Assignment:
Your response should contain each line of the data that includes "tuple".

Records excerpted from a collection
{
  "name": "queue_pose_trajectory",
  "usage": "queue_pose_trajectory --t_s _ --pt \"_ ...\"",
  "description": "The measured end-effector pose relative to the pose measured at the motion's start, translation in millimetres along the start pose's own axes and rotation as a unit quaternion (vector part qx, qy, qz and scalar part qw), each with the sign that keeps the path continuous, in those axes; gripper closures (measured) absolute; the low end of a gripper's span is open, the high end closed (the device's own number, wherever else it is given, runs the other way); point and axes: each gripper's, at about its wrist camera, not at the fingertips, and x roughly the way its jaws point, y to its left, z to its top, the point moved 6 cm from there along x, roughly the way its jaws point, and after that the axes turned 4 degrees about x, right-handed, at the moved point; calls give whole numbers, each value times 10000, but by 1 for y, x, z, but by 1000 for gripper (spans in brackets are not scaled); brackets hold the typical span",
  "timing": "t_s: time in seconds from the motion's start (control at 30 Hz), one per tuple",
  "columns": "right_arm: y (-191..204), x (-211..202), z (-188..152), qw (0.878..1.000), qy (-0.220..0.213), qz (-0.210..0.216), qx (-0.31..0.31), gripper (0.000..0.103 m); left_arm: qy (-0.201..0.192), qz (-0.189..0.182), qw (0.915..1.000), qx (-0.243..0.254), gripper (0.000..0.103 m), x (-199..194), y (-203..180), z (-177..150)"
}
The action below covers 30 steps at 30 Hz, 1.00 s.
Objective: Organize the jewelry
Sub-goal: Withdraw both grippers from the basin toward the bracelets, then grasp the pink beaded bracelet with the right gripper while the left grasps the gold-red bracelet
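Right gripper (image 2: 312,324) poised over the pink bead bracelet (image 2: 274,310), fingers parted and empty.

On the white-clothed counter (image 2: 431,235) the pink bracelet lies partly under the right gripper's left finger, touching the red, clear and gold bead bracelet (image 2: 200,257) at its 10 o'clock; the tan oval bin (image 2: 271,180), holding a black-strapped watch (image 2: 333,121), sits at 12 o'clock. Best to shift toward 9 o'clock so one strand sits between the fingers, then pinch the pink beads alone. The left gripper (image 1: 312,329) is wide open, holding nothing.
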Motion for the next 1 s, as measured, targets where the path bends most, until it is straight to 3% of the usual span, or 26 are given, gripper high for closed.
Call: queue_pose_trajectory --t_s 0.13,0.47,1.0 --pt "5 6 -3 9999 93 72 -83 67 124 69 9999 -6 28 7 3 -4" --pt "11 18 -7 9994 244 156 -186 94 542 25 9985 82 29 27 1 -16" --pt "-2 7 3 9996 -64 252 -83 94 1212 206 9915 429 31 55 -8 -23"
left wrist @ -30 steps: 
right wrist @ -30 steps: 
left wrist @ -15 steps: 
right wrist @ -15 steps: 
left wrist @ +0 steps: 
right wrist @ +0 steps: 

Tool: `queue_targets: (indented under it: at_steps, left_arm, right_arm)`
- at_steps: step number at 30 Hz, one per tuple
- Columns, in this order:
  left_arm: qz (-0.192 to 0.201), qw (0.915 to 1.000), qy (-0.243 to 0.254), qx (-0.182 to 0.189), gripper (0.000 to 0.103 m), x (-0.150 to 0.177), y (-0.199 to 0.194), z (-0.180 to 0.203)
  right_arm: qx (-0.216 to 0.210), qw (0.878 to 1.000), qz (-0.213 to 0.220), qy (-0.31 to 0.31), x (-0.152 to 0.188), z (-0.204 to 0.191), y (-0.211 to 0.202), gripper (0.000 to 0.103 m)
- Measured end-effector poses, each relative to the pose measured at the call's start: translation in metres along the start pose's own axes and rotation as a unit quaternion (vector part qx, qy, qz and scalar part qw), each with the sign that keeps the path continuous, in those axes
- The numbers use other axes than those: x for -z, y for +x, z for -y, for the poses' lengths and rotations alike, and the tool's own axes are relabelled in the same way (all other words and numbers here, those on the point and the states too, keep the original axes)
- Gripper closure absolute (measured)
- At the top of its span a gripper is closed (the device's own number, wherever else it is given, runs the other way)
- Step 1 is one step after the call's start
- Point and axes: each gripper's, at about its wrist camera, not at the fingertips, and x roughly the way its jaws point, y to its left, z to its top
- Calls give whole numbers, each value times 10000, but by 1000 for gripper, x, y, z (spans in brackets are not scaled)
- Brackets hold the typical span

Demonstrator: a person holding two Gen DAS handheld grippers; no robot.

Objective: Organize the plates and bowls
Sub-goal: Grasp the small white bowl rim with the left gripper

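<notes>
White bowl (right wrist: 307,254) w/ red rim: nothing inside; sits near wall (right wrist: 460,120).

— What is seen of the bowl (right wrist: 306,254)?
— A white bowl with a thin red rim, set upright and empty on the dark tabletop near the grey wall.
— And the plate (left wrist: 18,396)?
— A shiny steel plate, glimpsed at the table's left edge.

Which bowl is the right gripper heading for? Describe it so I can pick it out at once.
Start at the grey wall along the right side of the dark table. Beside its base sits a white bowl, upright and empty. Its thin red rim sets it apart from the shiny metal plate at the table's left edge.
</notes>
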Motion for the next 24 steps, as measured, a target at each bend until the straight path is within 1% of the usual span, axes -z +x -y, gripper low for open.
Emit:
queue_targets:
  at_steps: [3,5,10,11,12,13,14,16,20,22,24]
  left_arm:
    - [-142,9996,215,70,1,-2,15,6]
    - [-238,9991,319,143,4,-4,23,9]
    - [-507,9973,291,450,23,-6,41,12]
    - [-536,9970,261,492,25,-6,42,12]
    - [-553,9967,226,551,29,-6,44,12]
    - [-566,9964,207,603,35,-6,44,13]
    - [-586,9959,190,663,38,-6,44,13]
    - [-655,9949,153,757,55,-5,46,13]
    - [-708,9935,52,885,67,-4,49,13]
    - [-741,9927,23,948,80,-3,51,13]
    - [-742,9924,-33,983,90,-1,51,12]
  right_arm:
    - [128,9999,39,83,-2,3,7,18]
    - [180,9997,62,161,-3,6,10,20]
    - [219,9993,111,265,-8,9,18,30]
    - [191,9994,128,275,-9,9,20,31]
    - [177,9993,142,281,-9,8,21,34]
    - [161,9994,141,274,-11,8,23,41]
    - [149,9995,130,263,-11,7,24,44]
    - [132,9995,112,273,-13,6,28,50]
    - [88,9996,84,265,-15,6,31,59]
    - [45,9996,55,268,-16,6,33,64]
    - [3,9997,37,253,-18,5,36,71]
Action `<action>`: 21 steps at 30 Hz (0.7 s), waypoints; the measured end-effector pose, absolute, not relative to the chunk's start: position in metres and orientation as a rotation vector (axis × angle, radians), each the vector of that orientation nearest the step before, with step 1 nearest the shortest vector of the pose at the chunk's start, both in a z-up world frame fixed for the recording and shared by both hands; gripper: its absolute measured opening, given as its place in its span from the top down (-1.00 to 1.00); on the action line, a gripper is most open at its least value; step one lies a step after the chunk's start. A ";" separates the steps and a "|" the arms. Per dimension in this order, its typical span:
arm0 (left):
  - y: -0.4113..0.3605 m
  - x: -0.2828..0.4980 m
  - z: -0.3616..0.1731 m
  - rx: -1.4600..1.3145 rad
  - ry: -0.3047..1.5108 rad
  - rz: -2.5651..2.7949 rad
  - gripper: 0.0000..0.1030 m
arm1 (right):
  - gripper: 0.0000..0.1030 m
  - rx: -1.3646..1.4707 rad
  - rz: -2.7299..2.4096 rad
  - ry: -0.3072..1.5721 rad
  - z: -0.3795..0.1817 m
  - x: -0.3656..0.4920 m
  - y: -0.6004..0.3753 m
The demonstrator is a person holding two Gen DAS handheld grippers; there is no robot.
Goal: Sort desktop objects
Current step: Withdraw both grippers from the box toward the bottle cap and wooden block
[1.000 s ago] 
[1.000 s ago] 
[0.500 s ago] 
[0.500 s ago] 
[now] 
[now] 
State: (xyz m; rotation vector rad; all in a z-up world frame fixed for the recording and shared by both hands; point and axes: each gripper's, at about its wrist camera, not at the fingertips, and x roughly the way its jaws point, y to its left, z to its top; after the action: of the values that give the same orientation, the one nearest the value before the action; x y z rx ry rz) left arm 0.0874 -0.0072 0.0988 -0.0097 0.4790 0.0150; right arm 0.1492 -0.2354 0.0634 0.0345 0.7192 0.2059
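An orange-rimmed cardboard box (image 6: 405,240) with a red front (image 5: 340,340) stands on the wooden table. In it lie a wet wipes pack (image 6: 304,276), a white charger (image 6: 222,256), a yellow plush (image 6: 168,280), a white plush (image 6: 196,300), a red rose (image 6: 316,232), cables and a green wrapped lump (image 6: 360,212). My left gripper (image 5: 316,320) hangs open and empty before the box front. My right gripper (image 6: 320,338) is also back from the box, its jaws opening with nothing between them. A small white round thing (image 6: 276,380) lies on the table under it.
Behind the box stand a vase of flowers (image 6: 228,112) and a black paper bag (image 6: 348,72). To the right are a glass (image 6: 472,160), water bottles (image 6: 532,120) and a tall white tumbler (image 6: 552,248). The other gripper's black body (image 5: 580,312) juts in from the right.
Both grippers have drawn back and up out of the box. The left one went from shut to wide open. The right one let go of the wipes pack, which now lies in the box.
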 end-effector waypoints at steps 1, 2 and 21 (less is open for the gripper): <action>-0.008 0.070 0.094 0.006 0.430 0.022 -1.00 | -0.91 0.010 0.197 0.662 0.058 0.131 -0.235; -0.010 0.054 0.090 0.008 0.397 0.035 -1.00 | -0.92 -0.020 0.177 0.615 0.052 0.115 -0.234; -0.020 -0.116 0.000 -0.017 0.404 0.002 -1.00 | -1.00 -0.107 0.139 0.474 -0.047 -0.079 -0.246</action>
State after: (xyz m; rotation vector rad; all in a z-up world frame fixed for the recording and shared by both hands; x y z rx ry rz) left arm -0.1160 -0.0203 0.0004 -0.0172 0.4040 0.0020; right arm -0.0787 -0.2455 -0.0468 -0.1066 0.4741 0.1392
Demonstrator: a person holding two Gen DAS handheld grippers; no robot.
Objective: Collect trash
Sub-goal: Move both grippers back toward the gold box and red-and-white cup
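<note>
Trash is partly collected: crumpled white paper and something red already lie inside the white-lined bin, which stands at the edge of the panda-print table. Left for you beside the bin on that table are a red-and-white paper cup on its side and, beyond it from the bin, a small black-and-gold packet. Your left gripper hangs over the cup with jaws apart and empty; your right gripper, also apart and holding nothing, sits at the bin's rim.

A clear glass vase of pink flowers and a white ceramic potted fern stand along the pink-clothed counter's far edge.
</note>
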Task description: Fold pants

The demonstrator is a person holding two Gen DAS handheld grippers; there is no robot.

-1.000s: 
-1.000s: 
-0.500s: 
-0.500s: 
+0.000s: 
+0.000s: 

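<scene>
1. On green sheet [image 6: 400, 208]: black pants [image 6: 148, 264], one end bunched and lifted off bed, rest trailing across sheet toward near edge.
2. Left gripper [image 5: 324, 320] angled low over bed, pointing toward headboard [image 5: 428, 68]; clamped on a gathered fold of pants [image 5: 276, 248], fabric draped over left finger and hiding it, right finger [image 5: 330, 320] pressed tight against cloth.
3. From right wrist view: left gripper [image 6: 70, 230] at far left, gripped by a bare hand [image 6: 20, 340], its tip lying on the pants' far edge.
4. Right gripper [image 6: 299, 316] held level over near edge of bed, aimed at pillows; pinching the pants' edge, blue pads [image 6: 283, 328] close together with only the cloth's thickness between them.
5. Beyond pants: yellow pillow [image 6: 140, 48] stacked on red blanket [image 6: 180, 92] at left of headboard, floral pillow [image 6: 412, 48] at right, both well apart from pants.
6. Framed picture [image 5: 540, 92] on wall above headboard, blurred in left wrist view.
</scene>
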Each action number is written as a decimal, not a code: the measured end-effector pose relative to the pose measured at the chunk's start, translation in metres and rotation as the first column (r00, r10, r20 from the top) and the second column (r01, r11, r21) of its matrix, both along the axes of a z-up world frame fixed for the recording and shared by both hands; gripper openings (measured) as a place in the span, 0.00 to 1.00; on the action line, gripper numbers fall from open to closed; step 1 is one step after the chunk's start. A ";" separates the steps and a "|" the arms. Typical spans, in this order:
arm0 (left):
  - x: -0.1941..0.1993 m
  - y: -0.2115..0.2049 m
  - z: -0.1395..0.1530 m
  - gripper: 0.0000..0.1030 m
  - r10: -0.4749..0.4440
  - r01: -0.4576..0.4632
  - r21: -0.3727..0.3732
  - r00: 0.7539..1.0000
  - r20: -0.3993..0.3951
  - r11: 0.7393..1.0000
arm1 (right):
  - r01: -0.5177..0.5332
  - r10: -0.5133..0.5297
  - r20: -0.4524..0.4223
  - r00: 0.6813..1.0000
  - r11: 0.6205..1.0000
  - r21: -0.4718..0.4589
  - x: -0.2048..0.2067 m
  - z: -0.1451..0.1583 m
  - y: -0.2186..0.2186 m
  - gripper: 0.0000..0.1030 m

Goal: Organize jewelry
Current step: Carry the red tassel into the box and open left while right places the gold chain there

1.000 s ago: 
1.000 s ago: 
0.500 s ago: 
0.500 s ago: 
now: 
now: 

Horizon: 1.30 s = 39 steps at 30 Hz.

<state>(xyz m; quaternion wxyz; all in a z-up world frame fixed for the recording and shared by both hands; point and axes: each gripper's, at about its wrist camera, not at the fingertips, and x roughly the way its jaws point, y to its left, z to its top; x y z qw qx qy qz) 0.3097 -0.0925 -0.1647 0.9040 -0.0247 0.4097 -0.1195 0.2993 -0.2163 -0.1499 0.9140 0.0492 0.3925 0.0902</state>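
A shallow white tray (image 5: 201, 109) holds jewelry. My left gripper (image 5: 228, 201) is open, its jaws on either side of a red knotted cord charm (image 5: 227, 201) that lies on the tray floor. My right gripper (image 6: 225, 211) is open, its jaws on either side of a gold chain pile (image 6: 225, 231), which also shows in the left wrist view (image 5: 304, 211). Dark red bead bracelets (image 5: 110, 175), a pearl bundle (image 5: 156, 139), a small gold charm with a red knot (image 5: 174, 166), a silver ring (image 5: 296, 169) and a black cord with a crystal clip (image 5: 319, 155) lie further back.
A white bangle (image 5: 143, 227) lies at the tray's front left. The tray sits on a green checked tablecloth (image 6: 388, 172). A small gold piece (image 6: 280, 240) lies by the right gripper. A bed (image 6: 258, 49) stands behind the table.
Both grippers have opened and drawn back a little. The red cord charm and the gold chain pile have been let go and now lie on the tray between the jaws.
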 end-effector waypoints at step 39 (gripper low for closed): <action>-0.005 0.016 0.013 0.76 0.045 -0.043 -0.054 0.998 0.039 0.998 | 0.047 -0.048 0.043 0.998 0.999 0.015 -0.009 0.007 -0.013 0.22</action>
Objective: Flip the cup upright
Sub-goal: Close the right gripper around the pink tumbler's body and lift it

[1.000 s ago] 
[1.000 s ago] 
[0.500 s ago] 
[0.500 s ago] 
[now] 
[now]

Reply:
  "timing": "t_s: time in seconds from the motion's start (control at 30 Hz), one per tuple",
- at_steps: step number at 30 Hz, one per tuple

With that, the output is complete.